▶ Task directions
Every line below that carries the word "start" needs to be copied.

▶ Study material
___

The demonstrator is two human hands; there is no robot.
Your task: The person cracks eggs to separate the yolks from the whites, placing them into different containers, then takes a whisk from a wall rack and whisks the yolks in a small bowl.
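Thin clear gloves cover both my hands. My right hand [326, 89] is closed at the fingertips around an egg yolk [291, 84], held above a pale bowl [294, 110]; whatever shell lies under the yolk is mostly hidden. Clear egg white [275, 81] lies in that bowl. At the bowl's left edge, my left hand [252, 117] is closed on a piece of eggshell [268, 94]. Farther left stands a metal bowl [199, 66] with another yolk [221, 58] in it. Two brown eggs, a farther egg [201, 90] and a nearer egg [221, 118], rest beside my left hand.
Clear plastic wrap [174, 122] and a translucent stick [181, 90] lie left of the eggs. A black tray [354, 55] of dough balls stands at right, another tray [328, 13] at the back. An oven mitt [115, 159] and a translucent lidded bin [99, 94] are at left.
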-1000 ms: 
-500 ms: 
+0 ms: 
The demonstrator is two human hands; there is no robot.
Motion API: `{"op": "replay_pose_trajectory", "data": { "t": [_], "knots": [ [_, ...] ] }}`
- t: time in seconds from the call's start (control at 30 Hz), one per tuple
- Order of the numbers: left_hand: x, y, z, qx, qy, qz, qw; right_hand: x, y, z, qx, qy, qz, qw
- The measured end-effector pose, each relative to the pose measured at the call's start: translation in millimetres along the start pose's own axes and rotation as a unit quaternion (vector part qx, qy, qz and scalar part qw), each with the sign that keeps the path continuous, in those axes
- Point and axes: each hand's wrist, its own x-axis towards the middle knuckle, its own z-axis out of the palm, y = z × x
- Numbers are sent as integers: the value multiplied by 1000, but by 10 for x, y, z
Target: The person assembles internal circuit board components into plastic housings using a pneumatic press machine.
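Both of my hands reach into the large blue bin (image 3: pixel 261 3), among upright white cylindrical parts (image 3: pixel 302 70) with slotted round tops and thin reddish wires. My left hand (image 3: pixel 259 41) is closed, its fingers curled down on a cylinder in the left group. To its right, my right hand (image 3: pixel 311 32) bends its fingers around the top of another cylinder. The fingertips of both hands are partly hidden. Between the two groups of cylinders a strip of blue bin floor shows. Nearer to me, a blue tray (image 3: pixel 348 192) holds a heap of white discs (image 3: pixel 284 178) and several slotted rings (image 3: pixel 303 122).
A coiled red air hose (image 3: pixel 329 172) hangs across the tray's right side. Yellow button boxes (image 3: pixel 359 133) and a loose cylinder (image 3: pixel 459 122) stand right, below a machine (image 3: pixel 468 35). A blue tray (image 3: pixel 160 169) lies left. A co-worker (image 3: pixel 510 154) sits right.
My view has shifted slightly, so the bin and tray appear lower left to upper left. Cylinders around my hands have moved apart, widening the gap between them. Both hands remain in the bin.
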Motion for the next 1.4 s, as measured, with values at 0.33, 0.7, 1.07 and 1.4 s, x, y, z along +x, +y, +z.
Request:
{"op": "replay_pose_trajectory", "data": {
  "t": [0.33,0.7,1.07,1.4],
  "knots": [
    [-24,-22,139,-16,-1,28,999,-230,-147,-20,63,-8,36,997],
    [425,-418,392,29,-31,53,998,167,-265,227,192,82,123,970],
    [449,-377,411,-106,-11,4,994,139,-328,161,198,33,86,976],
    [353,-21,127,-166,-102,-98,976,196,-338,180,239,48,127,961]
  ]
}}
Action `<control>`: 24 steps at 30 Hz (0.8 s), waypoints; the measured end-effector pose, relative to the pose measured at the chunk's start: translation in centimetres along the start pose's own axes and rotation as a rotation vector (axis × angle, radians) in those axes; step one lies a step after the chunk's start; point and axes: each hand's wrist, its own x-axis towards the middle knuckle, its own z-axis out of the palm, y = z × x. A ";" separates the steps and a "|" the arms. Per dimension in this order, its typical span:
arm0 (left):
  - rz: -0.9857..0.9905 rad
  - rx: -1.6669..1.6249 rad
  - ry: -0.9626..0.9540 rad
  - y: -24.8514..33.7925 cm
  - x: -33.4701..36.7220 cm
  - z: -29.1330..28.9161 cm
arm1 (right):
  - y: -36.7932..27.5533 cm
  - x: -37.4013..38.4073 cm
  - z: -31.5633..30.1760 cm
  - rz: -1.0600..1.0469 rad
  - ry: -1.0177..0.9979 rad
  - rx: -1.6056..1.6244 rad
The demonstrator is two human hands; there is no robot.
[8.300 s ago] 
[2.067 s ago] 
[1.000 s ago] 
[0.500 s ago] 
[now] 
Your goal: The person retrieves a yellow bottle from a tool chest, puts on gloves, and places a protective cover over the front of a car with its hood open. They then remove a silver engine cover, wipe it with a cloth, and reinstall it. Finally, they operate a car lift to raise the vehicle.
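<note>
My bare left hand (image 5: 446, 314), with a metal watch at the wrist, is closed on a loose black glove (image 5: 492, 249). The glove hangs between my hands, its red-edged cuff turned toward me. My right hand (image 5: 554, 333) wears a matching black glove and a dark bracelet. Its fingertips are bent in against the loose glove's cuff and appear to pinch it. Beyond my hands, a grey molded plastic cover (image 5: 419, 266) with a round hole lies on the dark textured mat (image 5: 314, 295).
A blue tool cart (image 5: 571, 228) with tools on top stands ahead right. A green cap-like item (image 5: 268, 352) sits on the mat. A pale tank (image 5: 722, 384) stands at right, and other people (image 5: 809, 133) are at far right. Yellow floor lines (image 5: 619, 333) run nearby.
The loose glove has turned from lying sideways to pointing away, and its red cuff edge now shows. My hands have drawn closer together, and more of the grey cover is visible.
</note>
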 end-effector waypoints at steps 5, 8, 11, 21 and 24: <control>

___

▶ Result for this task
- t: time in seconds from the call's start (control at 30 Hz), one per tuple
- The measured end-effector pose, each relative to the pose measured at the call's start: translation in millimetres along the start pose's own axes and rotation as a unit quaternion (vector part qx, qy, qz and scalar part qw), each with the sign that keeps the path continuous, in those axes
Action `<control>`: 24 steps at 30 Hz (0.8 s), waypoints; the measured end-effector pose, relative to the pose measured at the chunk's start: translation in centimetres along the start pose's own axes and rotation as a rotation vector (axis × angle, radians) in those axes; step one lies a step after the chunk's start; point and axes: each hand's wrist, its own x-axis towards the middle knuckle, its own z-axis out of the palm, y = z × x. A ";" separates the steps and a "|" the arms. Per dimension in this order, its typical span:

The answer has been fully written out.